In January 2012, Khalil Rashid Dale, a doctor travelling in a clearly marked International Committee of the Red Cross (ICRC) vehicle to Quetta, the capital of Baluchistan province in Pakistan, was abducted by unknown armed men. Some four months later the doctor’s beheaded body was found in an orchard. Also in January two Médicins Sans Frontières (MSF) health workers were killed in Mogadishu, Somalia. The consequences of such attacks are disproportionate in their impact. A consequence of the Somalia killings led to the MSF closing two 120-bed medical facilities in Mogadishu, which served a population of some 200,000 and which over the previous year, had treated close to 12,000 malnourished children and provided measles’ vaccinations and treatment to another 68,000 patients.

In 2011 Robin Coupland, a former trauma surgeon, now a medical adviser with the ICRC, co-authored Health Care in Danger, a study, which describes how and why health workers get caught in the cross fire and what the consequences are when they do.

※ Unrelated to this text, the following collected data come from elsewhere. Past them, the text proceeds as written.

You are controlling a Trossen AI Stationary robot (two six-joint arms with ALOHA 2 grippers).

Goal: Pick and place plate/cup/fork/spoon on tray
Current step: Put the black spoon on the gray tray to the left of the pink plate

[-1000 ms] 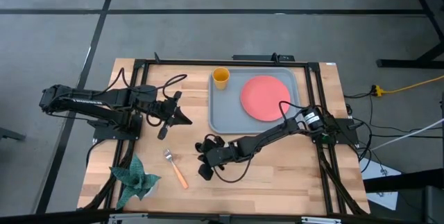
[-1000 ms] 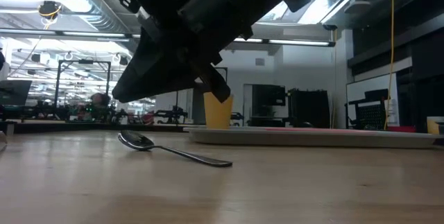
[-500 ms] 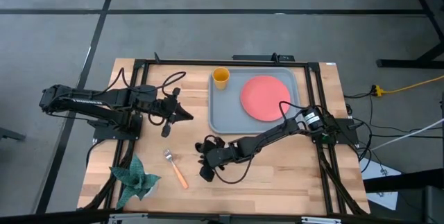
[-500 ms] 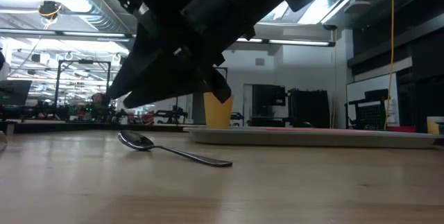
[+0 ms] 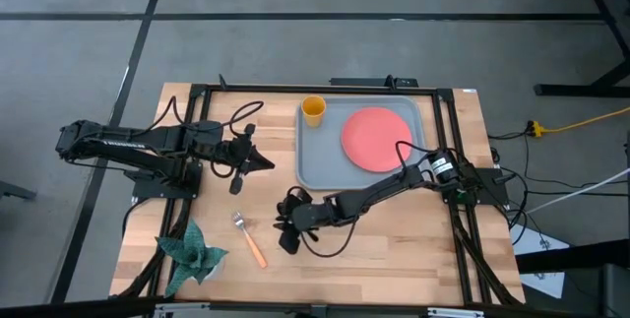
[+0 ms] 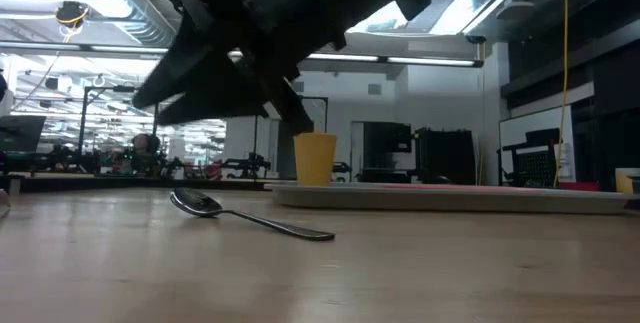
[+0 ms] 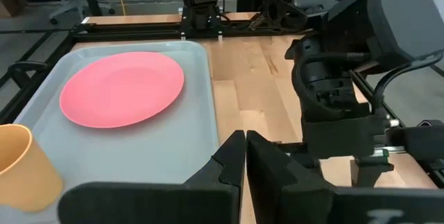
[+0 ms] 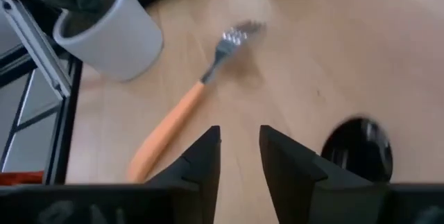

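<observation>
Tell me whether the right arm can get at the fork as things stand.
Probably yes: the right gripper hovers open just beside the fork, with only bare table between; the potted plant stands off to the side.

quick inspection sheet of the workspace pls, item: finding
surface: wooden table, bare in front.
job's things: plate and cup on the tray; fork and spoon on the wood.
clutter: potted plant near the front left corner.
grippers: right claw low near the fork, fingers slightly apart; left claw shut, empty, left of the tray.
cables: black loops by both arms; yellow cable on the floor.
surroundings: grey floor, room behind.
</observation>
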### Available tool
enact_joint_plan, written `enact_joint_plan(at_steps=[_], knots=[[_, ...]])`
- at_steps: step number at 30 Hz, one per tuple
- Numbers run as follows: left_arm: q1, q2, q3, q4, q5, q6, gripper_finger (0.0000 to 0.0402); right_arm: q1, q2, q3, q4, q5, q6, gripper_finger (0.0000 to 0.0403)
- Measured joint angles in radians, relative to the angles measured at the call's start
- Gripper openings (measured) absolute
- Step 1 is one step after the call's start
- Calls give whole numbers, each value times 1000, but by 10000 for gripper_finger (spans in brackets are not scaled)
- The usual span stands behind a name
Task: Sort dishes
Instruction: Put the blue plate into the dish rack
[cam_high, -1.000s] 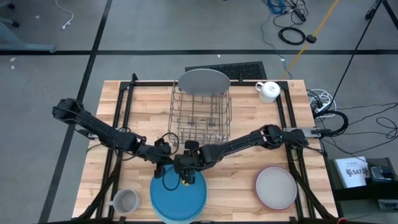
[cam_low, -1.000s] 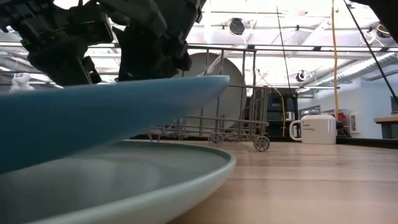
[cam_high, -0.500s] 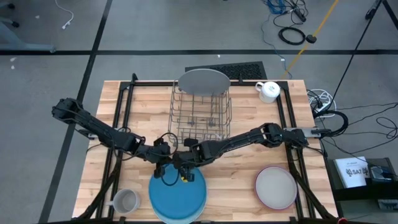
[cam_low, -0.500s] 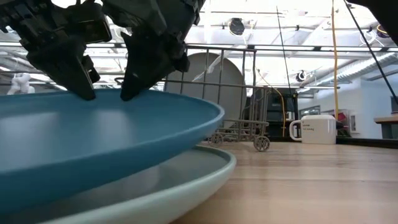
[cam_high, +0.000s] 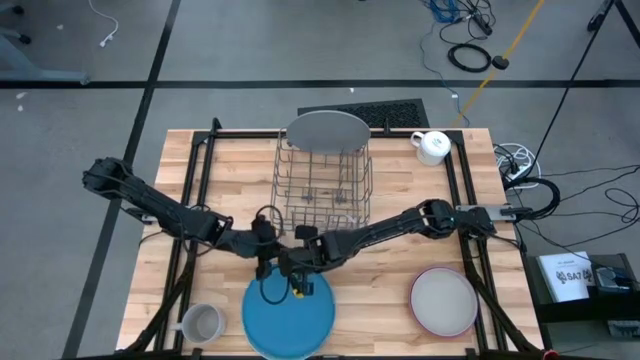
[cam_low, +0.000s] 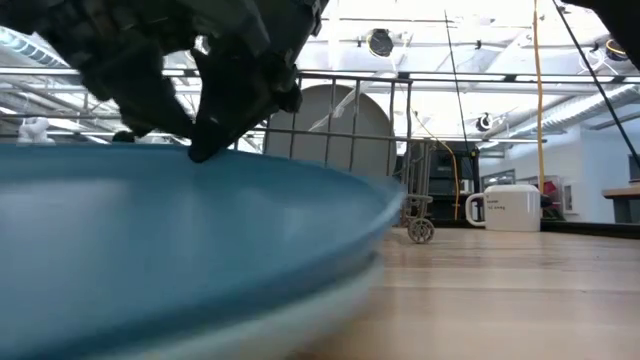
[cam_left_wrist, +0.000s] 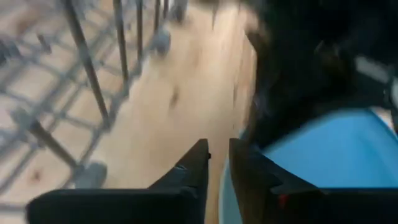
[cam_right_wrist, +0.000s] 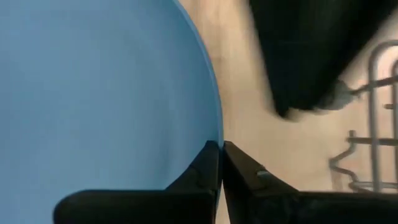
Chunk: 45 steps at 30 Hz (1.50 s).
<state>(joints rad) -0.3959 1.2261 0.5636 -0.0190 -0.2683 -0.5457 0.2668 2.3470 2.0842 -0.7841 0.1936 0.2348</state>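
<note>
On the wooden table (cam_high: 200, 180) we take the wire dish rack (cam_high: 322, 185) as landmark; it holds one large grey plate (cam_high: 327, 130) standing upright at its far end. In front of the rack lies the dark blue plate (cam_high: 289, 318) atop a paler plate (cam_low: 345, 290). The right gripper (cam_high: 297, 270) is clamped on the blue plate's near-rack rim; the left gripper (cam_high: 265, 262), just beside it, shows fingers slightly parted. A pink-rimmed grey plate (cam_high: 444, 302) lies right of the rack's front, and a white mug (cam_high: 433, 146) stands beside its far end.

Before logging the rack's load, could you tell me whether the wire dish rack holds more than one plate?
No, the wire dish rack holds only one large grey round plate, upright at its far end.
</note>
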Motion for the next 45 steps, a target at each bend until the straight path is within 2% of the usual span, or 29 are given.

The study was used to launch an ICRC campaign to raise awareness of the problem and make a difference to health workers on the ground.

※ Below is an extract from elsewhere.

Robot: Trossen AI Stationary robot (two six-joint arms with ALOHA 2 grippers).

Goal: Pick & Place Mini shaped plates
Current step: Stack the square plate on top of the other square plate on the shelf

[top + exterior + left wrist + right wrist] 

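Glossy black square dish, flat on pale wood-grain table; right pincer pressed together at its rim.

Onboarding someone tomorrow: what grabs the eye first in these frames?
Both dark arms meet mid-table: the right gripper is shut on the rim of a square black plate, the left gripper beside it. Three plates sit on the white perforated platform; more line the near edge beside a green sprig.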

For some people however, it is impossible for doctors to provide care without being perceived as taking sides during conflicts. Some argue that as the quantum of humanitarian aid has increased over the past decade, so humanitarian aid agencies have been compelled to rely on sub-contracting in actual conflict areas. This, it is suggested, provides a breeding ground for aid corruption to finance nefarious elites and to further destabilize conflict areas, implying that healthcare activities of humanitarian organisations in war-torn regions have become increasingly politicised. Even agencies that make considerable efforts to disassociate themselves from political actors and project an image of neutrality have not been immune from attack.

Do warring factions perceive health workers as supporting the enemy and therefore see them as legitimate targets? Or are health workers targeted because they represent an opportunity to amplify messages to a global audience? It is likely both are true, but the impact on society as a result of removing vital healthcare in war zones, due to these attacks, can have devastating consequences.